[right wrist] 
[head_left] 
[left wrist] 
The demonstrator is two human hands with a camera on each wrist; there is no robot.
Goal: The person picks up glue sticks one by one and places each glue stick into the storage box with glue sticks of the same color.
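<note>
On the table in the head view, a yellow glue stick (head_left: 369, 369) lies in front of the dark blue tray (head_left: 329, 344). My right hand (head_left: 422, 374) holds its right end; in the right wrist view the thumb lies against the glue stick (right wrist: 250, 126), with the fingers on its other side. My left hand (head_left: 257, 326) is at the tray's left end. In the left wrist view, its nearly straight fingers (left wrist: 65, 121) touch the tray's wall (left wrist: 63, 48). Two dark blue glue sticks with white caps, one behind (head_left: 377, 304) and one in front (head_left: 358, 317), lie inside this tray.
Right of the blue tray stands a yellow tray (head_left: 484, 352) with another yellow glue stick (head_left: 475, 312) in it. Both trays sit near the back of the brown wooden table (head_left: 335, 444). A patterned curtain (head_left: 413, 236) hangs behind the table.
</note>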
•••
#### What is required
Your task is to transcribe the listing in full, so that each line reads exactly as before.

#### Final answer
[right wrist] 
[head_left] 
[left wrist] 
The demonstrator is two human hands with a camera on each wrist; there is no robot.
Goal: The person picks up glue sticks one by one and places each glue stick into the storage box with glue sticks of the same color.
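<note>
On the table in the head view, a yellow glue stick (head_left: 369, 369) lies in front of the dark blue tray (head_left: 329, 344). My right hand (head_left: 422, 374) holds its right end; in the right wrist view the thumb lies against the glue stick (right wrist: 250, 126), with the fingers on its other side. My left hand (head_left: 257, 326) is at the tray's left end. In the left wrist view, its nearly straight fingers (left wrist: 65, 121) touch the tray's wall (left wrist: 63, 48). Two dark blue glue sticks with white caps, one behind (head_left: 377, 304) and one in front (head_left: 358, 317), lie inside this tray.
Right of the blue tray stands a yellow tray (head_left: 484, 352) with another yellow glue stick (head_left: 475, 312) in it. Both trays sit near the back of the brown wooden table (head_left: 335, 444). A patterned curtain (head_left: 413, 236) hangs behind the table.
</note>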

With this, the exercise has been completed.